Toting Up Capital Gains and Losses
December 12, 2001
One of the most important things taxpayers can do this time of year to minimize their tax bite is realize some capital losses. They also need to pay close attention to their mutual funds, because fund managers have a lot to say about whether fund investors have taxable gains or losses for the year.
Capital gains and losses are treated asymmetrically. While all net gains are taxed, the deductibility of losses is limited.
- Under current law, taxpayers first deduct any short-term gains -- on assets held less than a year -- against short-term losses.
- Net short-term gains are taxed like ordinary income at rates up to 39.6 percent.
- Similarly, long-term gains, those over one year, are netted against long-term losses and taxed at a maximum rate of 20 percent.
- After this, net short-term losses are used to offset net long-term gains, and if an investor has an aggregate loss, up to $3,000 of it can be deducted from ordinary income.
The most important problem with this system is that it discourages risk-taking. Economists have long argued that capital losses should be fully deductible against ordinary income. Investors are going to have a lot of losses this year. The combined value of stocks on the New York Stock Exchange is down $1.5 trillion since January 1, and the NASDAQ is down another $1.1 trillion.

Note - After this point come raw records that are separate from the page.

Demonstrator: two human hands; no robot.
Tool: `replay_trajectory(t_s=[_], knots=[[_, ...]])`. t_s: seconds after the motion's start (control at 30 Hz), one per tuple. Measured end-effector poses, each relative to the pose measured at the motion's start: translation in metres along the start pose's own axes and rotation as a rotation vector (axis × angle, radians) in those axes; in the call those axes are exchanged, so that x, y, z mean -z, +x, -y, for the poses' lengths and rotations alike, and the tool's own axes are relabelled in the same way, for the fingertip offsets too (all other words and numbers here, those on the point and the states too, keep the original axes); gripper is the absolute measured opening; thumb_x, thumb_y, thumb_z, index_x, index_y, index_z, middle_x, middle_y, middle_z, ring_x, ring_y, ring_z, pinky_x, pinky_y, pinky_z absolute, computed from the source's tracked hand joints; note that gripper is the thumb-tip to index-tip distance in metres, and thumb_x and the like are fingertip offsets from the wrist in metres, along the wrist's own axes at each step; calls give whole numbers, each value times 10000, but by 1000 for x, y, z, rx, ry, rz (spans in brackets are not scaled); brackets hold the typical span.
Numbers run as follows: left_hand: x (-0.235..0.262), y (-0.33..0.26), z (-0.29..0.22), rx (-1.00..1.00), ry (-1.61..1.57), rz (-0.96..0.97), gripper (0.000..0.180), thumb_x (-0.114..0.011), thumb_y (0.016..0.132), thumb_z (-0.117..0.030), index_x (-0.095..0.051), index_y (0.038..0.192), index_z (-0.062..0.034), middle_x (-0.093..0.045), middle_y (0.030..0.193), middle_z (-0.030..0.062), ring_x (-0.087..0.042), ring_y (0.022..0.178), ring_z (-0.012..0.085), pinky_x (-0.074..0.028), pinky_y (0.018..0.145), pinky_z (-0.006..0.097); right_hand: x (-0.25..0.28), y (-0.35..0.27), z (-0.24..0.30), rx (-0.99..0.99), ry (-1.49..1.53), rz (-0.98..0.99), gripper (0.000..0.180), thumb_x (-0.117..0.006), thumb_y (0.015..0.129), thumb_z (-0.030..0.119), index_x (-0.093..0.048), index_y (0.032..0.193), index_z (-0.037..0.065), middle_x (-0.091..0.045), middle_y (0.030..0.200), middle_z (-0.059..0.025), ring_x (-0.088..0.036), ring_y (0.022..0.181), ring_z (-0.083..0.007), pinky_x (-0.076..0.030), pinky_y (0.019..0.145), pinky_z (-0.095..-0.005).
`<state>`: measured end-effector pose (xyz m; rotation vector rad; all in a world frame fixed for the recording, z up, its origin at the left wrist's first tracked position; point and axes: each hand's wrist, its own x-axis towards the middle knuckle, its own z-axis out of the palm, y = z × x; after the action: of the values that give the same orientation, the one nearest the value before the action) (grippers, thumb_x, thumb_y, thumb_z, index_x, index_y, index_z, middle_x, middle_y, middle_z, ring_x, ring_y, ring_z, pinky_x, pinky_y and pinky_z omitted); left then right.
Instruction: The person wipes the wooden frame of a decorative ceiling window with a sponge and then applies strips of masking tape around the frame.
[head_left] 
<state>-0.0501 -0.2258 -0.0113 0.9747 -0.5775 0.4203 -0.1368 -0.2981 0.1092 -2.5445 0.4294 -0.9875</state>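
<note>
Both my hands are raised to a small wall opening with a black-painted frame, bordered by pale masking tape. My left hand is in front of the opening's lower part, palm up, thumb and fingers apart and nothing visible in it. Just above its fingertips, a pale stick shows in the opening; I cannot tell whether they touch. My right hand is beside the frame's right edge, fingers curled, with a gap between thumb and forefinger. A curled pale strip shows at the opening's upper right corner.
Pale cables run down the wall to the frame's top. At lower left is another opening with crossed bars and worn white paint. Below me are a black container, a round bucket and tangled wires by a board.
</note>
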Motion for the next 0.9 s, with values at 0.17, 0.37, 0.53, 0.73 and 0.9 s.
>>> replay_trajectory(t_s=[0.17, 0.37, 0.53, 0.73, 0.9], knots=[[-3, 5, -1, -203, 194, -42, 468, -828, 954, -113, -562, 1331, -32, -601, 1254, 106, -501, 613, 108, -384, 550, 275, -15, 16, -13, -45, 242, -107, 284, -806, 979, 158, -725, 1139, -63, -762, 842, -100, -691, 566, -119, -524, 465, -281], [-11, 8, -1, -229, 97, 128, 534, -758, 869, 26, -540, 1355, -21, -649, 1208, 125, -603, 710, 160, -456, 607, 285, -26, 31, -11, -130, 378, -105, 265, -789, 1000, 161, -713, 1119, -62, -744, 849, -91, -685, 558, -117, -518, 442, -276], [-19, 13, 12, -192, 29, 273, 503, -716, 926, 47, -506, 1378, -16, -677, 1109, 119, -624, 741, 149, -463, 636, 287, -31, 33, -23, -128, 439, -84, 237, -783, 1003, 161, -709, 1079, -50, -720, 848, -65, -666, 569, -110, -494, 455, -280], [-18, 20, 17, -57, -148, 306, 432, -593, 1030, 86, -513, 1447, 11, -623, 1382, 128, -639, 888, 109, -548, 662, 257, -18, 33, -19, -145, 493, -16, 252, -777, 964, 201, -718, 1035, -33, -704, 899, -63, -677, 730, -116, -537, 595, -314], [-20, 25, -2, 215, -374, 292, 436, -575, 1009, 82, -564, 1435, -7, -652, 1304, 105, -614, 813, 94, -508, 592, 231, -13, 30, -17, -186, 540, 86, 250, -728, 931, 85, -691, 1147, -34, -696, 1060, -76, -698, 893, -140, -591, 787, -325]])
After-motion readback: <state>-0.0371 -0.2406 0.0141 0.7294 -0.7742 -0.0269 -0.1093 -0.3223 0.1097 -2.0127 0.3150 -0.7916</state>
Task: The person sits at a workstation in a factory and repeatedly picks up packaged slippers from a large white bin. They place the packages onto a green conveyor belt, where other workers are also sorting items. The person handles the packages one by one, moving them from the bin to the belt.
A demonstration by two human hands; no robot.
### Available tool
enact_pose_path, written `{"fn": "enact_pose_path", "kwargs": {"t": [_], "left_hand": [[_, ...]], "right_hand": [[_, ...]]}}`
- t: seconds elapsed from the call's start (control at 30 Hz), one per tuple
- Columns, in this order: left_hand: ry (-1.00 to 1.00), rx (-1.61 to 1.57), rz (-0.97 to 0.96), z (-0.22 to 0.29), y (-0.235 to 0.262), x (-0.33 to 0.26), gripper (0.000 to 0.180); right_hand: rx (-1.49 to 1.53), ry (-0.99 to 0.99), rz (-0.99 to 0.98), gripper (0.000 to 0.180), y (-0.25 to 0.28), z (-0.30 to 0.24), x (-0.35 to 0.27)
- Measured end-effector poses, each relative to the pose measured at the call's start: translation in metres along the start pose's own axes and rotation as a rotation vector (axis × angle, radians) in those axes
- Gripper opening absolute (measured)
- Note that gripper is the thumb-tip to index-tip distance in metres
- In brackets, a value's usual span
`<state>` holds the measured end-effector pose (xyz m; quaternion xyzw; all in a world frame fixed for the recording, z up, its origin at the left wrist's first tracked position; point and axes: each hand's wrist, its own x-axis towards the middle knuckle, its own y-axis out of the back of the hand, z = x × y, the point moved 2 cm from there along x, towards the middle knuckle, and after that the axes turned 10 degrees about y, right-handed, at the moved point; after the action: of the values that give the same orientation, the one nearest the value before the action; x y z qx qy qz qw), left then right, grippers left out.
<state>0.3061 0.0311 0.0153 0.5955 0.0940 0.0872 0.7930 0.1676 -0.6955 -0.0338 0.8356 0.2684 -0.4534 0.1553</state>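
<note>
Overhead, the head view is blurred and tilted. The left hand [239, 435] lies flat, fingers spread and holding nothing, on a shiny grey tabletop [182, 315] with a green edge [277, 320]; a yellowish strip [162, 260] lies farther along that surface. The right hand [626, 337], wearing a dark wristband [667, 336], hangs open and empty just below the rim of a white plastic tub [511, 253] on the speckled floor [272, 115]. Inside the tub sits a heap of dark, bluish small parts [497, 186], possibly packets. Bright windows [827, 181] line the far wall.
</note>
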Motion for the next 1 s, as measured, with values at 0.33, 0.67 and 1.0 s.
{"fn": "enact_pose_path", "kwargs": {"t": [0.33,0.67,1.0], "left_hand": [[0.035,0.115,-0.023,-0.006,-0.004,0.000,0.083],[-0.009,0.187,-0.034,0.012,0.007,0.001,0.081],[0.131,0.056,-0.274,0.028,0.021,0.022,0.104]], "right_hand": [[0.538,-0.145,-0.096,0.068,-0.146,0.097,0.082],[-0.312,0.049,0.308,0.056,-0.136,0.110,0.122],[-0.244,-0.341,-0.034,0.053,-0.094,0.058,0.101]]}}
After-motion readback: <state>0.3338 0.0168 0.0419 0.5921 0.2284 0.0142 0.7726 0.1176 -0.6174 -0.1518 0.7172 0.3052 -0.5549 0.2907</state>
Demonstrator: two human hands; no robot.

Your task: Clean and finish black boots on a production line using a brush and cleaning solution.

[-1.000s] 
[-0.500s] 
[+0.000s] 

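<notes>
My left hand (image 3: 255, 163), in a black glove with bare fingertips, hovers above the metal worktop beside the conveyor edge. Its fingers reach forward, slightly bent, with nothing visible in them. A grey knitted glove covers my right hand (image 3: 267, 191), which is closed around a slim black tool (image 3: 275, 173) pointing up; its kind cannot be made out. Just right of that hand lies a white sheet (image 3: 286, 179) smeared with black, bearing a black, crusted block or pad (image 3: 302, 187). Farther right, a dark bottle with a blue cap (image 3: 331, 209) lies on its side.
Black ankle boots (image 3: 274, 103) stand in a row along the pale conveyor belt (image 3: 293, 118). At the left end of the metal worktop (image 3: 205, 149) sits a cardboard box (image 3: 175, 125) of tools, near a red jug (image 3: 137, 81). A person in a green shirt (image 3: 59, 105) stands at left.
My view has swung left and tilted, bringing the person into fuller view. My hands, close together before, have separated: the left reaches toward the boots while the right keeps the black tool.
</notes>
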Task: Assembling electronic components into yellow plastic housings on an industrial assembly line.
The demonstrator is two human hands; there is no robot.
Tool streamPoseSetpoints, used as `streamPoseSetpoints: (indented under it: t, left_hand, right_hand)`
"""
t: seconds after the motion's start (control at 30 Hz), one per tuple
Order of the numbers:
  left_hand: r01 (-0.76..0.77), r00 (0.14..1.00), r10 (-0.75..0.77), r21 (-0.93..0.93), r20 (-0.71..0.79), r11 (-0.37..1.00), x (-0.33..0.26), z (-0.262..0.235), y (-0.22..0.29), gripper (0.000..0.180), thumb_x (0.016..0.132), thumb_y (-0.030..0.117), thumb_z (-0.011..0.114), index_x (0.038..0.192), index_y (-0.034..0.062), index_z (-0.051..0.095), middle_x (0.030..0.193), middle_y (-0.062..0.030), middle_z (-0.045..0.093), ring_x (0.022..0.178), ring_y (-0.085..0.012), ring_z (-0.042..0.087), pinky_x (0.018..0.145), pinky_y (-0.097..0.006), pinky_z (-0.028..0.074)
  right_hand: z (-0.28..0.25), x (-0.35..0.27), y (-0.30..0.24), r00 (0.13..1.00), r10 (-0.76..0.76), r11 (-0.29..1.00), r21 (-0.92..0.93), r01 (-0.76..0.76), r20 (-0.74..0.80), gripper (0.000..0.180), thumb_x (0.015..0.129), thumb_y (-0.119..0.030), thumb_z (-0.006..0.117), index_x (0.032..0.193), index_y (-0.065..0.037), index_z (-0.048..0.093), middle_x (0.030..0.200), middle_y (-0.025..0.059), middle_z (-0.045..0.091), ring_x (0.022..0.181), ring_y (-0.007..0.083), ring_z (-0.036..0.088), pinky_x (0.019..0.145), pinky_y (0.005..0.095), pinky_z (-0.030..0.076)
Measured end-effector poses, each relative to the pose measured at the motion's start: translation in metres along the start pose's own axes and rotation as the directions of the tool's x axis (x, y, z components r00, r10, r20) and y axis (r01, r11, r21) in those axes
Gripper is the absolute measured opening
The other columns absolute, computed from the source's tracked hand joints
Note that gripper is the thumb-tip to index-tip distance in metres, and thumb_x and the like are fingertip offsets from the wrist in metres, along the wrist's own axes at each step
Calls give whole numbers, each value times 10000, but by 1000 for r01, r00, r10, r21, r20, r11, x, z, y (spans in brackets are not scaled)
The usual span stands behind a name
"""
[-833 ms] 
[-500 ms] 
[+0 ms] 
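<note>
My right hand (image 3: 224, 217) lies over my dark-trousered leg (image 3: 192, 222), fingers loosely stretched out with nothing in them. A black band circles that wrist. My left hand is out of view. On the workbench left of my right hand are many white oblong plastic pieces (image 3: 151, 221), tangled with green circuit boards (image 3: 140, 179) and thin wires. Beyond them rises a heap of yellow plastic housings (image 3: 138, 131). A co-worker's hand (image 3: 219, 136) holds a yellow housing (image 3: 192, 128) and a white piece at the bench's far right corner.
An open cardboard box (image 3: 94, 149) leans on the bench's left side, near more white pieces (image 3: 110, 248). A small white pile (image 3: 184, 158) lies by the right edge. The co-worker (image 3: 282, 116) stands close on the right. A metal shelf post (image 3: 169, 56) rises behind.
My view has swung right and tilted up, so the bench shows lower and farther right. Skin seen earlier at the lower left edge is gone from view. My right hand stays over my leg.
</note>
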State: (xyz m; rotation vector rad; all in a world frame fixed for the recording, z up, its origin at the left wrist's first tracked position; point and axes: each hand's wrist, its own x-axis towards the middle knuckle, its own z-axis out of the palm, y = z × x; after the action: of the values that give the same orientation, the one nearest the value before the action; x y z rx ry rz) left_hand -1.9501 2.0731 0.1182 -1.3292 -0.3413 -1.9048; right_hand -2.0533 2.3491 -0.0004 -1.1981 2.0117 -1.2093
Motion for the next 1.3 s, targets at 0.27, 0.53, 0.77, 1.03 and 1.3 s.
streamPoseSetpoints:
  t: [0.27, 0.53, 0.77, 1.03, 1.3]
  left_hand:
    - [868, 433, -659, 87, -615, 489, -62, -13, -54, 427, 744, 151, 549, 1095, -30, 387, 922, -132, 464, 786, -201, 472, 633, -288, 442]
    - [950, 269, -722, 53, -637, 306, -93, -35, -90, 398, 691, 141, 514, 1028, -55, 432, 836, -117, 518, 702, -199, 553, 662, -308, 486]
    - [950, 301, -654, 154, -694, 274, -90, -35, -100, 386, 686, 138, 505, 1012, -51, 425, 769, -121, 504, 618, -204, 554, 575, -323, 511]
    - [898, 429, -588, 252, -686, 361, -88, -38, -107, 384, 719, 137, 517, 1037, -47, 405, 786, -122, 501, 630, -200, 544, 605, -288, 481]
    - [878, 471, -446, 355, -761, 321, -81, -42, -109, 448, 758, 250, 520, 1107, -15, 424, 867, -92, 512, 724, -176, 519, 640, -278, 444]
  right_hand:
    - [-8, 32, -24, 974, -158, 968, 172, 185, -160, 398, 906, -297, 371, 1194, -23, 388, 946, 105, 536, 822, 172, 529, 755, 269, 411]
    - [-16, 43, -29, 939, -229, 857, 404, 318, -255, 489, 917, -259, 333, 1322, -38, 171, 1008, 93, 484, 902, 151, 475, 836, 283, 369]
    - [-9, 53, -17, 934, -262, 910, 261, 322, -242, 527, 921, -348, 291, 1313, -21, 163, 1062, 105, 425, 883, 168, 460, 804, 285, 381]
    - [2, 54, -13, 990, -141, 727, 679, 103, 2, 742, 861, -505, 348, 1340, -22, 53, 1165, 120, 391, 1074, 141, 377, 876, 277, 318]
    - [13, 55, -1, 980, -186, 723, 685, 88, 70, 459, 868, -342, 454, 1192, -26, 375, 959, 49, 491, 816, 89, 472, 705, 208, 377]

The law allows taxpayers with excess losses to carry them forward to future years, but that makes them much less valuable than those that can be deducted immediately.
Mutual fund investors can often find themselves with taxable gains even when the value of their funds has fallen, because all realized gains and losses on stocks owned by mutual funds are attributed directly to fund investors.
If fund managers realized a lot of gains this year, but held on to losses, investors could find themselves with big tax bills even though they lost money.